Ils coupèrent des fragments de glace et de neige afin que nous les
vissions, parce que cela nous semblait être une chose bien nouvelle
dans cette terre chaude, ce qui est bien jusqu’ici l’avis des guides. »
Charles-Quint récompensa cet exploit
et fit don à Ordáz d’un titre de noblesse avec comme armoirie
: une montagne ardente sur fond de gueules.

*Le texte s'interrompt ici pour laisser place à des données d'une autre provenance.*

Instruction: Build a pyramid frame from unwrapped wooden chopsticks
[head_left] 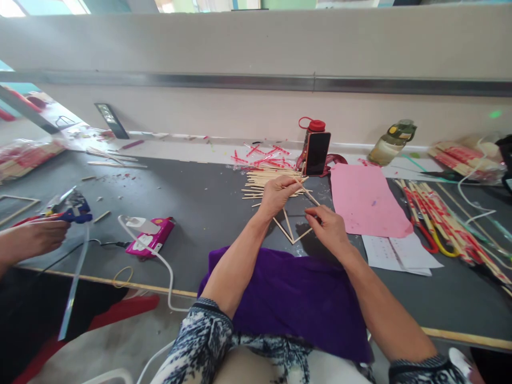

Deux années plus tard, alors que Cortés
avait terminé la conquête de Mexico, il envoya une autre expédition
au Popocatepetl sous le commandement de Francisco de Montano. Le but, cette
fois, était de procéder à un réapprovisionnement
en soufre.
Dès 1521, le Popocatepetl était retombé dans une période d’inactivité qui devait durer jusqu’en 1539, époque où se produisit une nouvelle éruption. Cette fois les Espagnols, au nombre de cinq, prirent non la route de Cholula, mais celle qui conduit directement à Amecameca à travers le Valle de Mexico, sur une distance de 65 km. Mieux équipés, instruits par l’expérience d’Ordáz, ils ne pouvaient échouer. Aussi, après sept heures de marche, arrivèrent-ils au sommet. Du coup, Montano découvrit le secret qui avait tant intéressé Cortés. Il vit au fond du cratère un cône d’où jaillissaient une pâle flamme et des vapeurs jaunes. La base de ce cône - qui pouvait mesurer à peu près 50 m de hauteur - était parsemée de fumerolles semblables à autant d’ulcères. Les parois du cratère, à pic, laissaient voir à nu une roche jaunie par les dépôts de soufre. Hâtivement, les Espagnols installèrent leur treuil, et Montano se fit descendre au moyen d’une corbeille jusqu’à la hauteur des sublimés. Plusieurs fois, le treuil ramena des charges de soufre, puis, quand la quantité fut jugée suffisante, la corbeille remonta l’explorateur sur le bord du cratère.
Bibliographie : Hernán Cortés, La conquête du Mexique. La découverte/Poche. Coll Littératures et voyages (traduction de Désiré Charnay).